> [YOUR GOAL]:
Find the line with "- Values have" in the entries below, then reproduce it and every line after it down to and including the line with "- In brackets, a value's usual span", exactly.

□ □ □ □ □

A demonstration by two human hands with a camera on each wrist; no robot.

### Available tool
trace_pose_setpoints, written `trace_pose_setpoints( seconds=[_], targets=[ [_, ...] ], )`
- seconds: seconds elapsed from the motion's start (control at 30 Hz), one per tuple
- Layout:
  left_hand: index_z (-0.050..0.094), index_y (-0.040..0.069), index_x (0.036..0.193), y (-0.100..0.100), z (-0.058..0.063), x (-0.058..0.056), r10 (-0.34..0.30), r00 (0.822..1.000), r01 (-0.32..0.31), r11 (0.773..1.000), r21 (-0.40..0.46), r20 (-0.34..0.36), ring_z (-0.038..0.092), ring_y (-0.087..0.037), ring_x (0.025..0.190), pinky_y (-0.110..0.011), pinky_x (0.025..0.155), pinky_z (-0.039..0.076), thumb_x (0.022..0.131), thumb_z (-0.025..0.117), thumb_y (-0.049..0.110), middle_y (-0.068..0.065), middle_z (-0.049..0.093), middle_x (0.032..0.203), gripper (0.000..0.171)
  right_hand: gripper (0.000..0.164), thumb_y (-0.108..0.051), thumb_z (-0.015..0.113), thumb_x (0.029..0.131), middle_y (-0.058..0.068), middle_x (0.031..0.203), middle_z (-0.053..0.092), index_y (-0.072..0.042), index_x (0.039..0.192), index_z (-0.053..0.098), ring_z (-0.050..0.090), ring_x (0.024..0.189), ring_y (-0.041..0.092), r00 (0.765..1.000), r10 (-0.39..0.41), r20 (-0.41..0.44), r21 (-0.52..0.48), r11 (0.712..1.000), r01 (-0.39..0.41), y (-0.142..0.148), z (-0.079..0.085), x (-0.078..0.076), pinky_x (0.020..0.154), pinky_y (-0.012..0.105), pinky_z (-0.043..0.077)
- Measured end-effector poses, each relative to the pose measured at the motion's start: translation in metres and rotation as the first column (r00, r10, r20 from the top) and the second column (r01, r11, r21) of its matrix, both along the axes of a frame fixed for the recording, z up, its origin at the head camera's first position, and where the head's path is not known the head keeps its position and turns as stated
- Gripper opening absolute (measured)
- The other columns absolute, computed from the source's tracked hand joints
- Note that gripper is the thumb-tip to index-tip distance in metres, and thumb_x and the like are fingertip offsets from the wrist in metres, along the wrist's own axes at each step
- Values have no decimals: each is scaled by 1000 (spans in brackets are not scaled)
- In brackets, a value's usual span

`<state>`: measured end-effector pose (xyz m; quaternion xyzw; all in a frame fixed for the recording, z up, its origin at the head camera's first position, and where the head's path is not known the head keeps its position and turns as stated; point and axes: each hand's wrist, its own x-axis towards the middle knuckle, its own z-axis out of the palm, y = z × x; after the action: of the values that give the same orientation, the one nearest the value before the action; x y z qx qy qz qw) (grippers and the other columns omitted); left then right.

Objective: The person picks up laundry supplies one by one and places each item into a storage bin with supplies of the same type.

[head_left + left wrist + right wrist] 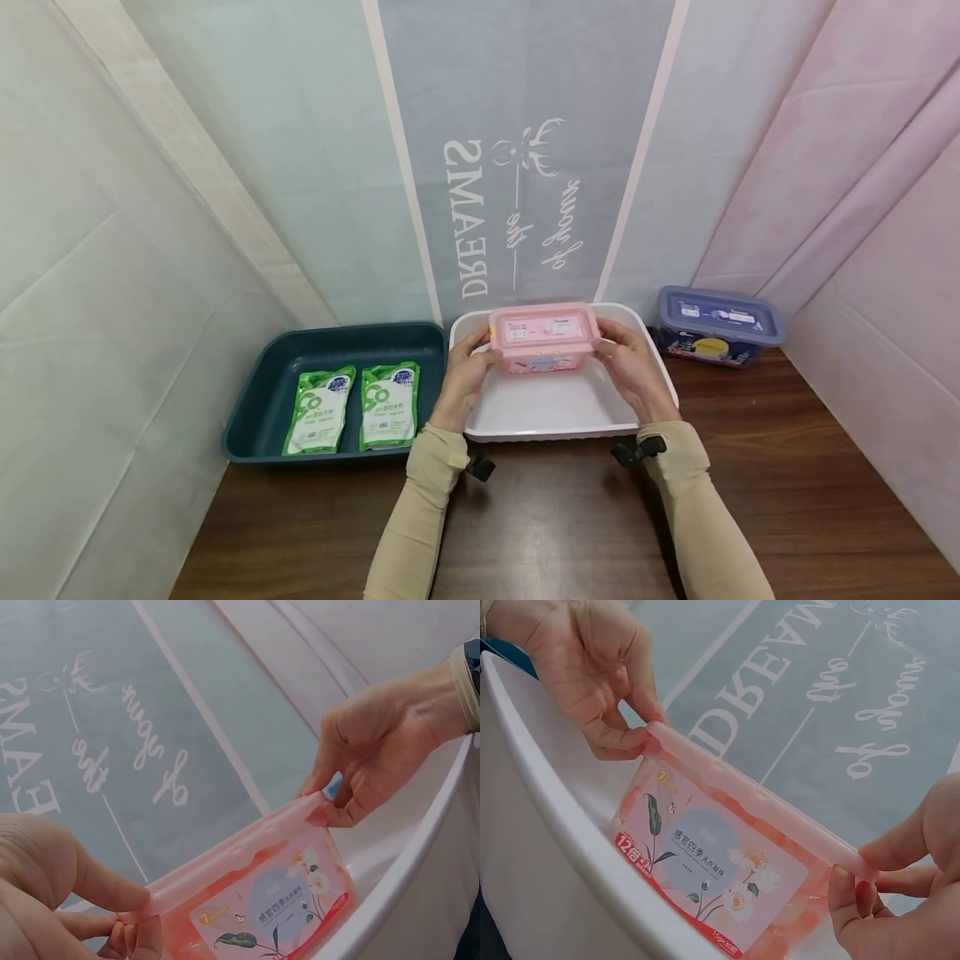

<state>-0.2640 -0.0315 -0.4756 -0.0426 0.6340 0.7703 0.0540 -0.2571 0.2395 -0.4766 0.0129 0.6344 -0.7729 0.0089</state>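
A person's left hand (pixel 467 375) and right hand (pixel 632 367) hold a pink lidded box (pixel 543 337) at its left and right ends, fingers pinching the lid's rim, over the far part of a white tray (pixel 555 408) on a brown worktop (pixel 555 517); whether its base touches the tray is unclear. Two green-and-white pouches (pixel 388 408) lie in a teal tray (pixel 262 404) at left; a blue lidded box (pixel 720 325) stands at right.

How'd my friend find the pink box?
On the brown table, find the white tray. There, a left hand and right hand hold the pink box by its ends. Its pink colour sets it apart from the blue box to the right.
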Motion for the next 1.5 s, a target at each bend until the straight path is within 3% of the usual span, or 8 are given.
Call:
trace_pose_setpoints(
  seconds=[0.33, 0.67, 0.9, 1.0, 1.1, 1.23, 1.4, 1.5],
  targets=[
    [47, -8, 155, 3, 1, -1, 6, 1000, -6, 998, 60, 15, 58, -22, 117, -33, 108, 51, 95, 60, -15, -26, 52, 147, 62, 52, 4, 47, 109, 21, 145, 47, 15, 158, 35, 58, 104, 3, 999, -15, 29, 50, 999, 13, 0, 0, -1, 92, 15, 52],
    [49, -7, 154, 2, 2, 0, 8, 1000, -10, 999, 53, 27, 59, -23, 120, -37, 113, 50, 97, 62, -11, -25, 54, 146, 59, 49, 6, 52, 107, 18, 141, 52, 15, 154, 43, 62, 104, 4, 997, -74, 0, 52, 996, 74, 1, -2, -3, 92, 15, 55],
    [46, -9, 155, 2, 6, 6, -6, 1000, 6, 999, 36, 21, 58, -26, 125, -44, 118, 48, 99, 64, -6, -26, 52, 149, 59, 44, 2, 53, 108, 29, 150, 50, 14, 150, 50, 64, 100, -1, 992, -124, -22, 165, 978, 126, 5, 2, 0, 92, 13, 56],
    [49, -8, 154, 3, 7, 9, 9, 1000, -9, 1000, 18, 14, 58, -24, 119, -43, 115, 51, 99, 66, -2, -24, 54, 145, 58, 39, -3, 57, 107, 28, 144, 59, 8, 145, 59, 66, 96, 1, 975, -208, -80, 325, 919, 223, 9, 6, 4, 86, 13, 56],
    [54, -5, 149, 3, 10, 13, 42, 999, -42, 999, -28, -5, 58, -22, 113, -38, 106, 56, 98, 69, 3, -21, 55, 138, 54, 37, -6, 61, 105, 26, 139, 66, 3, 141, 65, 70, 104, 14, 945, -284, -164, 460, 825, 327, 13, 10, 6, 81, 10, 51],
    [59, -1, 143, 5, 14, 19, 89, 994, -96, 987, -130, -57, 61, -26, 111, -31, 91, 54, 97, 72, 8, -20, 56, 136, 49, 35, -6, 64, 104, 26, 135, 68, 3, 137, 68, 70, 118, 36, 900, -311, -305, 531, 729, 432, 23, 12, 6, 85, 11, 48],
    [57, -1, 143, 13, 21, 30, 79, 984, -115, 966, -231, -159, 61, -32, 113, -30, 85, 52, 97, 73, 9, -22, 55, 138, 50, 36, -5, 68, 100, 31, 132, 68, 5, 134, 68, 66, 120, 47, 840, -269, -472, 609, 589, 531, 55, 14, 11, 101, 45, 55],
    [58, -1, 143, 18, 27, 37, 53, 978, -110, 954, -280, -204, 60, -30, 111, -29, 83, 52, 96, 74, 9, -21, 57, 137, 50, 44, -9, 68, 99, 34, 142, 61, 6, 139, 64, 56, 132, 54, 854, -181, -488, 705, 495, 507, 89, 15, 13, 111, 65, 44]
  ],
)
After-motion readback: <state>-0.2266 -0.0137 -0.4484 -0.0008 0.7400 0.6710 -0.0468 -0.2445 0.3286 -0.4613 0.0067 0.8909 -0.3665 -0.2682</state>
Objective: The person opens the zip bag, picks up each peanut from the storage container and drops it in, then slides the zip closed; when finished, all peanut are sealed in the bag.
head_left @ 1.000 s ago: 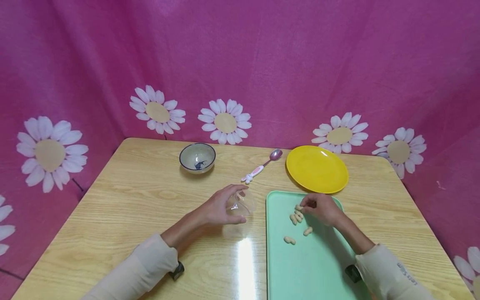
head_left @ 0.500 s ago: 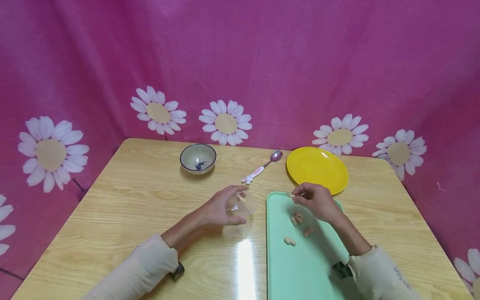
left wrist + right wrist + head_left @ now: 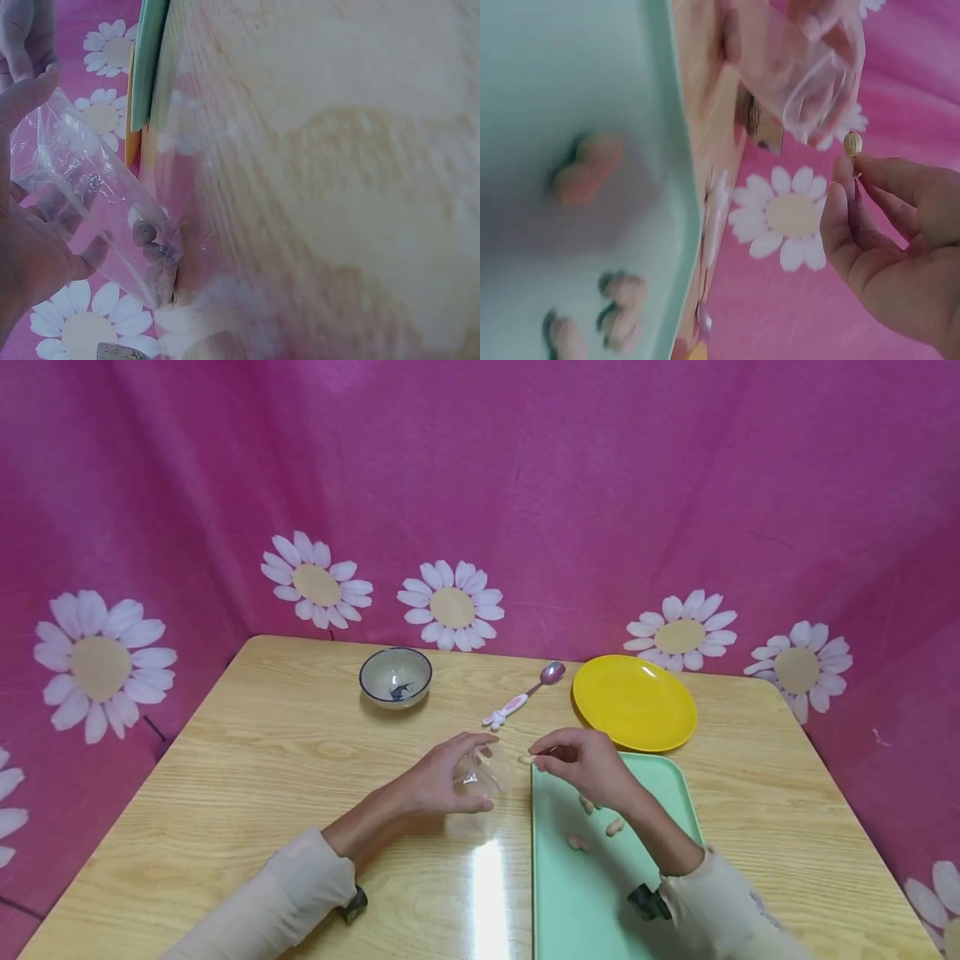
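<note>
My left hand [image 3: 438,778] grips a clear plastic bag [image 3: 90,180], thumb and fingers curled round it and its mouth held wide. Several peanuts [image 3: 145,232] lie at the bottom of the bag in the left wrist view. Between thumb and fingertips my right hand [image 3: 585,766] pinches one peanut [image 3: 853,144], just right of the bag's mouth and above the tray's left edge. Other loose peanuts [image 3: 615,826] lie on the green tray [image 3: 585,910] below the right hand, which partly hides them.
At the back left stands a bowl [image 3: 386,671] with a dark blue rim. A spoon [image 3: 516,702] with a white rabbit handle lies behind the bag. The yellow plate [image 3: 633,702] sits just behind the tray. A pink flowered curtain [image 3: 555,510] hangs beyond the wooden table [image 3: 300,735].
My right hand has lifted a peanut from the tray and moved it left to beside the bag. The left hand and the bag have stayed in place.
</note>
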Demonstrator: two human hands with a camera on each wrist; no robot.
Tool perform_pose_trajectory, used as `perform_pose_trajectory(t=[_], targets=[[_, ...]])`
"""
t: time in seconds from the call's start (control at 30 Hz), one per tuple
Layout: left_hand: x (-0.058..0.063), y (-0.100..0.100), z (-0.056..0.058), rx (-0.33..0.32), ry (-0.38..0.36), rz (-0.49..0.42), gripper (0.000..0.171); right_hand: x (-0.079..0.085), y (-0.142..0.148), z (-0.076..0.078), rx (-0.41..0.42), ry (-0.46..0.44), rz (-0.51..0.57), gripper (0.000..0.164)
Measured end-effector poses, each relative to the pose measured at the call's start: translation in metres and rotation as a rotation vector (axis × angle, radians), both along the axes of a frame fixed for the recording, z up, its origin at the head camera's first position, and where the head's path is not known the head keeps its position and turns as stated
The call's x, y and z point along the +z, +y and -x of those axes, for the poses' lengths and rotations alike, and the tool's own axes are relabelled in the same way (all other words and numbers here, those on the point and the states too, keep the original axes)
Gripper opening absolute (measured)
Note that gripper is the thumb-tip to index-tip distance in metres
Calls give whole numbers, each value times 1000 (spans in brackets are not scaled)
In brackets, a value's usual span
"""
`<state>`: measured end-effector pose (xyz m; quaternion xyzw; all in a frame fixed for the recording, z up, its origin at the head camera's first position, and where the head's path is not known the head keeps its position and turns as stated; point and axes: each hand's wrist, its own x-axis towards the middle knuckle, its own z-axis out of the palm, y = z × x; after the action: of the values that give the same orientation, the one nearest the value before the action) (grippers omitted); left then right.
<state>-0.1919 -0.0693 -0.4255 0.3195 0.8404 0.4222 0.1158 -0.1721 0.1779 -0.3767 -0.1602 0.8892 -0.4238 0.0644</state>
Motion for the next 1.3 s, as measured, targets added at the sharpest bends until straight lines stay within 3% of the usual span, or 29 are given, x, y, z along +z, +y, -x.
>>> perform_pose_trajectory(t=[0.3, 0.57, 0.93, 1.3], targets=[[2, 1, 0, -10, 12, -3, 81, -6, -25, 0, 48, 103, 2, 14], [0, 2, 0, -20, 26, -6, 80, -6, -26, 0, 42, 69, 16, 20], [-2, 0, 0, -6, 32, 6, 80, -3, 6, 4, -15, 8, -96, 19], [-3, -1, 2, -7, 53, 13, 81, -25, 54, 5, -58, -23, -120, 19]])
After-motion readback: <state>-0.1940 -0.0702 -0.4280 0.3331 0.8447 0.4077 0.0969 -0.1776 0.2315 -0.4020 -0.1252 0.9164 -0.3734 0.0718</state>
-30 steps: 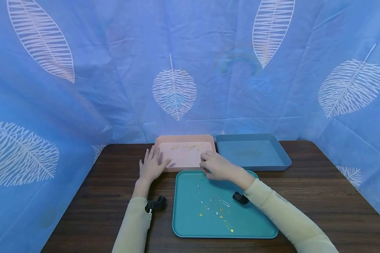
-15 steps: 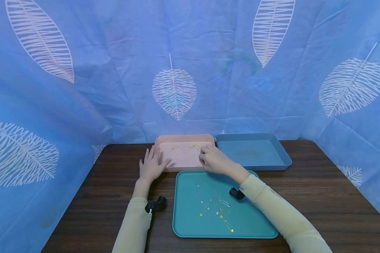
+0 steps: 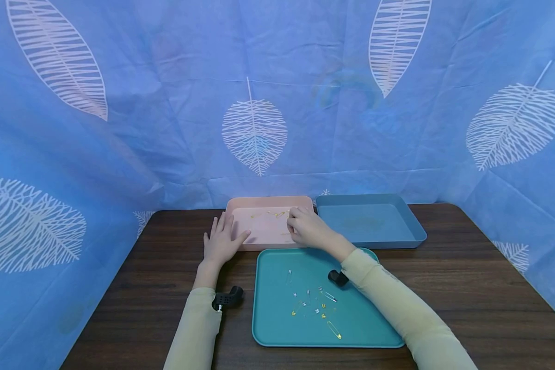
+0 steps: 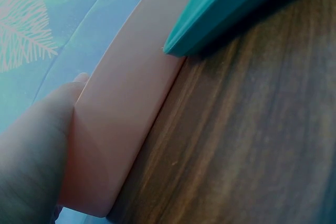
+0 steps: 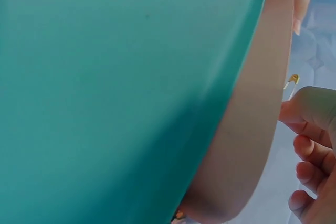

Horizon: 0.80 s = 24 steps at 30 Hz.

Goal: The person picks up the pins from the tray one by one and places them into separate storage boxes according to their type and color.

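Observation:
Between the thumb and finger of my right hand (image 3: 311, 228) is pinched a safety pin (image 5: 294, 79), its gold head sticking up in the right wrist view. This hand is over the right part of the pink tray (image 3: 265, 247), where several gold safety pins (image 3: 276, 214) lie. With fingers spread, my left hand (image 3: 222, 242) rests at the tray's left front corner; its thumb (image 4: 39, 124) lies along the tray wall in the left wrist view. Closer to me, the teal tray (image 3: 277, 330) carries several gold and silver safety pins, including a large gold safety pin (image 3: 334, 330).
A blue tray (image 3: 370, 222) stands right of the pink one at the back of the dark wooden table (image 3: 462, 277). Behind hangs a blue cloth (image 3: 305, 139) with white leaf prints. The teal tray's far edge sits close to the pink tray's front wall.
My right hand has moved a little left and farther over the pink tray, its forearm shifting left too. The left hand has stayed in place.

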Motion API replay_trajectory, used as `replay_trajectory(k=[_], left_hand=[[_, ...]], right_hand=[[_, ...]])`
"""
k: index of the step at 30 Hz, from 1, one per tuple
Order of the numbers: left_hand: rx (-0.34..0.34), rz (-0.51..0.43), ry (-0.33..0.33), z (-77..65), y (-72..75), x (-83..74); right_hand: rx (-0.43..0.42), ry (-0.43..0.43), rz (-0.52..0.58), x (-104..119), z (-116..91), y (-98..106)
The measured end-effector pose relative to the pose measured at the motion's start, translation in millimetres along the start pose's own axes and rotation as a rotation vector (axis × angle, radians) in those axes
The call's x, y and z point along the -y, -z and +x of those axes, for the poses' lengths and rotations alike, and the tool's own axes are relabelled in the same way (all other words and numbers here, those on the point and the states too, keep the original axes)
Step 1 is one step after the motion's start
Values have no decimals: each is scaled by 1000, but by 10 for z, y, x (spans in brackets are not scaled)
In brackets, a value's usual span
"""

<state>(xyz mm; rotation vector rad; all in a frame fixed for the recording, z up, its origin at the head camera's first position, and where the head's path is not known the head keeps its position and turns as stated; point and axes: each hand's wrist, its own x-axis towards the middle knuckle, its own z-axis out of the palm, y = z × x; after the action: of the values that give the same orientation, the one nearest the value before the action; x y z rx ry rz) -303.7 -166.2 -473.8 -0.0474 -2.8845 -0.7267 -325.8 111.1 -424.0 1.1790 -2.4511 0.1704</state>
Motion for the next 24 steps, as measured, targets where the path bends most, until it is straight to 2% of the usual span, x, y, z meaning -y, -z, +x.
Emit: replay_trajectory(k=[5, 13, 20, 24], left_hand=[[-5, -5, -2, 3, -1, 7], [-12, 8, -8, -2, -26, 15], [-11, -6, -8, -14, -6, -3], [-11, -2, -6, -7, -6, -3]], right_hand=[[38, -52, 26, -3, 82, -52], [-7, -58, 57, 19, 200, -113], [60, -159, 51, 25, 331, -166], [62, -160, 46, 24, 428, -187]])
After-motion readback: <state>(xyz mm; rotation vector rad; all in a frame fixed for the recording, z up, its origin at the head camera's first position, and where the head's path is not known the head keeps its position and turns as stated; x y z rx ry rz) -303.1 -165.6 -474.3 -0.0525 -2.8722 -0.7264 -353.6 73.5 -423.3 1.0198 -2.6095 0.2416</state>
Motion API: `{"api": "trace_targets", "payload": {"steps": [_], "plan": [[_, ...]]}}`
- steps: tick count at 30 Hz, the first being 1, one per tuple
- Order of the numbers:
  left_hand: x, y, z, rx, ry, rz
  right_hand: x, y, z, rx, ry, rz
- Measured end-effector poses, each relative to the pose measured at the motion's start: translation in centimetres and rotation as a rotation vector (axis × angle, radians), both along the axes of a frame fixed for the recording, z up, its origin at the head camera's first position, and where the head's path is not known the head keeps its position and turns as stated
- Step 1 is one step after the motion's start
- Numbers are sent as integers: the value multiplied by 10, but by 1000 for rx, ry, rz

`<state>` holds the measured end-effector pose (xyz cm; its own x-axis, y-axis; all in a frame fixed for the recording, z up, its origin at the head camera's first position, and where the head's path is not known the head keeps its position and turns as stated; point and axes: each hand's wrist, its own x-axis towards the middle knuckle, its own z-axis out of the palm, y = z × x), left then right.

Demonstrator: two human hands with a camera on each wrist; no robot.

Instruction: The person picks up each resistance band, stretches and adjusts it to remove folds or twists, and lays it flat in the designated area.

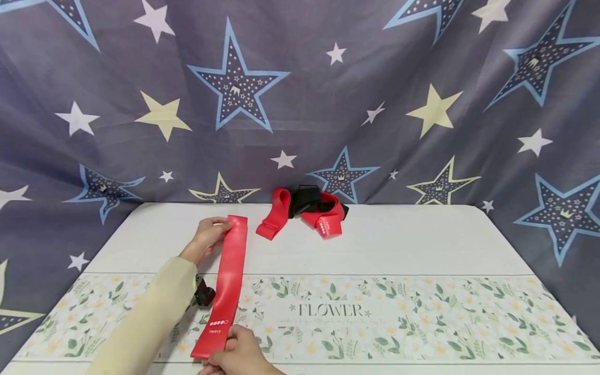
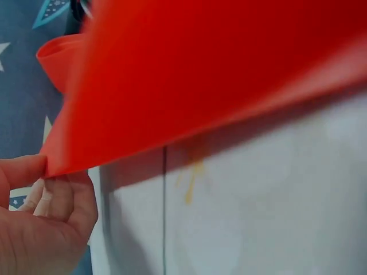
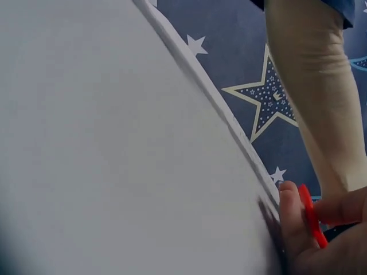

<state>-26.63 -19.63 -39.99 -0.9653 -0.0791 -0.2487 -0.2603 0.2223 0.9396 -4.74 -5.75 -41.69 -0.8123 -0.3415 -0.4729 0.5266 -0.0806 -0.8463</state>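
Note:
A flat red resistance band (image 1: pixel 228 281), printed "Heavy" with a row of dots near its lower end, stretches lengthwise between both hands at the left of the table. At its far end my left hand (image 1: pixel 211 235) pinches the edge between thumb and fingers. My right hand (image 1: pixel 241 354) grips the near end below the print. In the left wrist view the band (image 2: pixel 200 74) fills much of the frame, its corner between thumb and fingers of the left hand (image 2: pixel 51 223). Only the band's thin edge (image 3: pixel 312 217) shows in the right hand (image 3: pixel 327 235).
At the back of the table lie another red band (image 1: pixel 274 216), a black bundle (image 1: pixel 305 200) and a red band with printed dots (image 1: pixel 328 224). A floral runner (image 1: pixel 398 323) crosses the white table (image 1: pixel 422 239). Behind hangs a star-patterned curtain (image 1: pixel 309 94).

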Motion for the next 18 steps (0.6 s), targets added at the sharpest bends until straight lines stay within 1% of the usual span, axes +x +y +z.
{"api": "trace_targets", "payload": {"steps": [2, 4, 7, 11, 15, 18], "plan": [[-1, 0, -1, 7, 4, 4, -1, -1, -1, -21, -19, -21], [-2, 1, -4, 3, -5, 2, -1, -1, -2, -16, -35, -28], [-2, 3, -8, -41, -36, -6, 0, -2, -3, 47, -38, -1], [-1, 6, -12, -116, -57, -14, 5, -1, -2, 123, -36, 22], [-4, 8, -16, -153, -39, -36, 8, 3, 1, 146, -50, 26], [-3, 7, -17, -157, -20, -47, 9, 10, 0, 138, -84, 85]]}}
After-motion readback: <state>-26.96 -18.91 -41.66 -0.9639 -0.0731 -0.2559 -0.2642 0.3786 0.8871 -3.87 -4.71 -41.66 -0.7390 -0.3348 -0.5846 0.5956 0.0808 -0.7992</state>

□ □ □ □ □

> [FINAL ANSWER]:
- Values have no decimals: each is scaled by 1000 (spans in brackets are not scaled)
- In brackets, a value's usual span

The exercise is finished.